* _AIM OF THE EXERCISE_
Reproduce nothing beyond the line containing "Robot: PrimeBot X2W". From the first line of the data below down to it, copy each line exactly, without the pictures.

* _DATASET EXCERPT_
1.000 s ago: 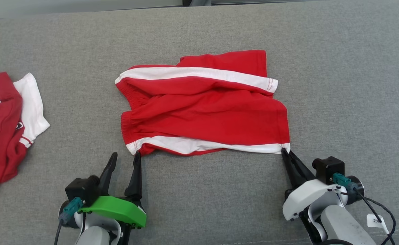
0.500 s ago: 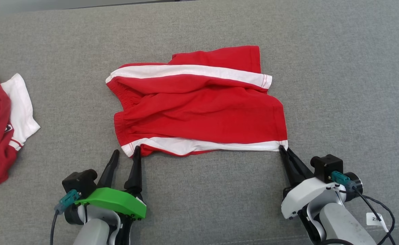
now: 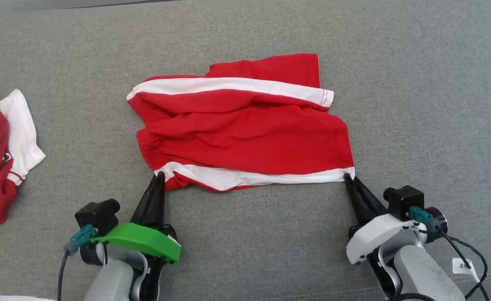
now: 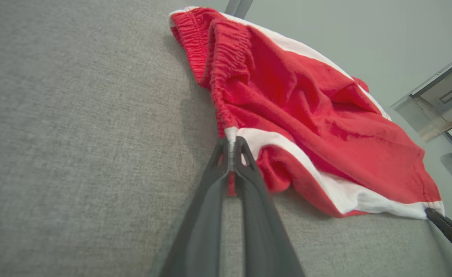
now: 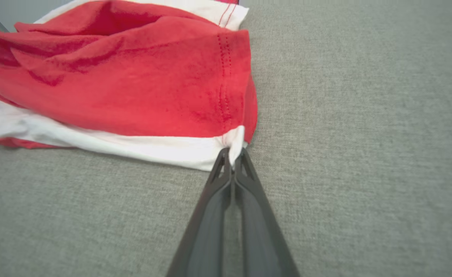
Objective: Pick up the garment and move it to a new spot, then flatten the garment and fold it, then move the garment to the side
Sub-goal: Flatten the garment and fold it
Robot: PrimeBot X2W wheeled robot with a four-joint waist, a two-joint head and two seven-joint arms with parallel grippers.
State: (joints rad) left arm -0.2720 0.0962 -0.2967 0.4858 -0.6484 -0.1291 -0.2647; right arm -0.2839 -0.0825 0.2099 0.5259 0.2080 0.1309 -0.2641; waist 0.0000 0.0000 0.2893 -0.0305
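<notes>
Gripping a garment [image 3: 245, 129] corner each, left gripper [image 3: 159, 175] and right gripper [image 3: 348, 177] are closed; lift evenly, hem [image 3: 266, 179] taut between them.

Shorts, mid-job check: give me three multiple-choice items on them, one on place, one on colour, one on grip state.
1. Where does the right end effector hold the shorts?
A) near hem corner
B) waistband middle
C) far leg

2. What colour are the stripes?
A) blue
B) white
C) black

3. The left end effector is:
A) open above the cloth
B) shut on nothing
C) shut on the shorts

Key:
1 A: it pinches the white corner by the stitched hem.
2 B: both side bands are white on red.
3 C: the left wrist view shows white cloth pinched at the waistband's near end.
</notes>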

* _RESULT_
1.000 s ago: 
0.500 s ago: 
now: 
now: 
now: 
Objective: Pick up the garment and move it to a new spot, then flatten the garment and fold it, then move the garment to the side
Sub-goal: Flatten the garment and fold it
Robot: PrimeBot X2W wheeled robot with a four-joint waist, a two-joint head and two seven-joint arms with parallel grippers.

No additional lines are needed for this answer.